The person indicated, who was responsible for small package delivery expenses, is no longer an employee. According to Macy’s, the worker “intentionally made erroneous accounting accrual entries,” which served to hide between $132 to $154 million in delivery expenses from Q4 2021 through the fiscal quarter that ended Nov. 2. During this same time period, Macy’s accounting statements recognized around $4.36 billion in delivery expenses—suggesting that somewhere between 3% and 3.5% of those expenses were fictitious.

Macy’s, a Fortune 500 company, said there is “no indication that the erroneous accounting accrual entries” had any impact on cash management activities or vendor payments. The company promotes a “culture of ethical conduct,” CEO Tony Spring said in a statement. Macy’s is working diligently to complete the investigation and ensuring, “this matter is handled appropriately,” Spring said.

The statement issued by Macy’s didn’t explain the employee’s motives for the fraudulent entries, and the company declined to comment further. To get a better sense of what might be going on, I asked Adriana Carpenter, CFO of software company Emburse, for her assessment of the situation.

Carpenter noted that it is significant that P&L entries in the accounting statements were impacted while the cash flows were not.

“This leads me to hypothesize that the accountant changed the coding of these delivery transactions to charge the payments to a balance sheet account (versus a P&L account),” she explained. “As a result, while the payments were appropriately recorded as cash outflows (payments), the expense was never reported.”

The changing of the coding could have happened at the time the transaction occurred, Carpenter explained.

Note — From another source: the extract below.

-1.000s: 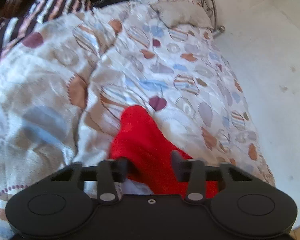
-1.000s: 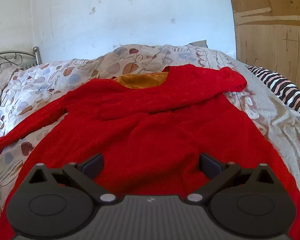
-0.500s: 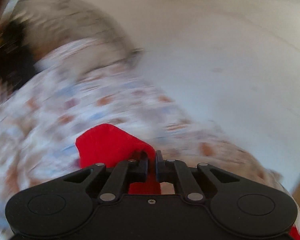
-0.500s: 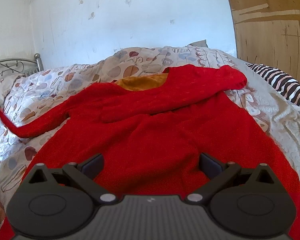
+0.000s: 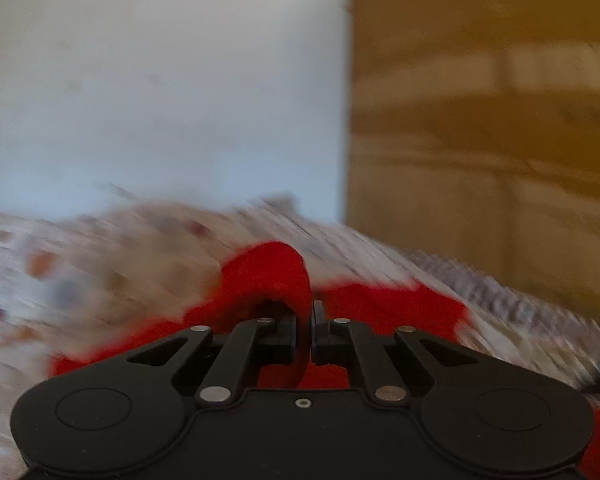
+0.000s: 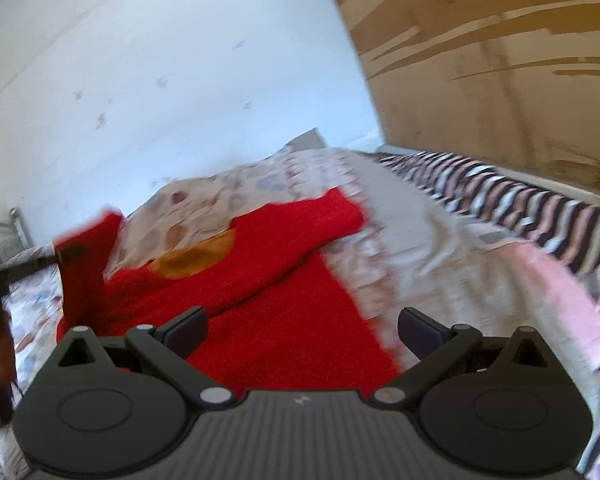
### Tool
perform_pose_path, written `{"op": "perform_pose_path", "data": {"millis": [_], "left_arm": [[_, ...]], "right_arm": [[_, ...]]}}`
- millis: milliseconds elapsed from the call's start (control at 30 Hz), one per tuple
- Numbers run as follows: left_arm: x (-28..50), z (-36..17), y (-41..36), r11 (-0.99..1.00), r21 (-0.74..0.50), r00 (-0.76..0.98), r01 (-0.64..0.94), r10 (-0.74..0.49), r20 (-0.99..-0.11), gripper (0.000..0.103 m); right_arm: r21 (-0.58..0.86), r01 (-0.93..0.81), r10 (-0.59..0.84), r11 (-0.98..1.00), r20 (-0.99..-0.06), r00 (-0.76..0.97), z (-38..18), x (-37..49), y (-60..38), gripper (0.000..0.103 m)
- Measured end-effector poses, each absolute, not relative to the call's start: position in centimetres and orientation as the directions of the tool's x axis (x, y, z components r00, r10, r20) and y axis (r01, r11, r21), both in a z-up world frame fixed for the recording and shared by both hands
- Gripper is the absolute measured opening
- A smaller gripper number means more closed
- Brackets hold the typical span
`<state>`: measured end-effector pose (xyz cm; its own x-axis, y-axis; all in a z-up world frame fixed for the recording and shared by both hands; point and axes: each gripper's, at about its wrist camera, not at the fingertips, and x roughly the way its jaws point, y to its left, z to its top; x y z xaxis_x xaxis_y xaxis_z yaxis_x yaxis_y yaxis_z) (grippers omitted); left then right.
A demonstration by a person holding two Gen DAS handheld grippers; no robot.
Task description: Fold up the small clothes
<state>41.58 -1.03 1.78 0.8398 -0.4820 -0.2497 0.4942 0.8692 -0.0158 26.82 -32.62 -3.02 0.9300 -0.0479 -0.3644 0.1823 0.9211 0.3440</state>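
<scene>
**Sleeve Fold: Left Gripper Carrying Cuff Over Garment Body**

The red sweater [image 6: 268,304] lies spread on the bed, on a quilt [image 6: 236,192] printed with oval patterns. Its orange inner neck lining [image 6: 196,258] faces up. One sleeve is already laid across the chest, its end near the quilt's far side [image 6: 336,212].

Left gripper [image 5: 311,332]: pressed together, pinching the cuff of the other sleeve [image 5: 276,276]. The fabric arches up and over the fingertips, which indicates the hold is taken close to the sleeve end. In the right wrist view the same sleeve [image 6: 86,264] stands raised off the quilt at the left edge of the garment, hanging from the grip. Lifting the cuff clear of the bed lets the sleeve travel without dragging or wrinkling the body panel beneath. The left wrist view is heavily motion-blurred; fine detail of the grip cannot be confirmed.

Right gripper [image 6: 302,334]: spread wide, holding nothing, positioned above the lower body of the sweater near its right edge. This placement appears intended to leave it ready to pin or smooth the garment.

Judged step: folding the second sleeve inward across the chest. Body folds remain to be done.

Caution: a knit sleeve may slip from a shallow pinch.
</scene>
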Motion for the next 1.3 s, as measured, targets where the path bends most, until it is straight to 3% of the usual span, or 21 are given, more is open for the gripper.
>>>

Or it could have been initially recorded to the P&L, and a second journal entry was then posted to reverse the charge and move it to the balance sheet.

She recommends that CFOs enable end-to-end expense management solutions that capture all non-payroll-related-spend.

“It frankly happens all the time that somebody is fudging accounting numbers and hiding expenses,” Jo-Ellen Pozner, associate professor of management at Santa Clara University’s Leavey School of Business, told me.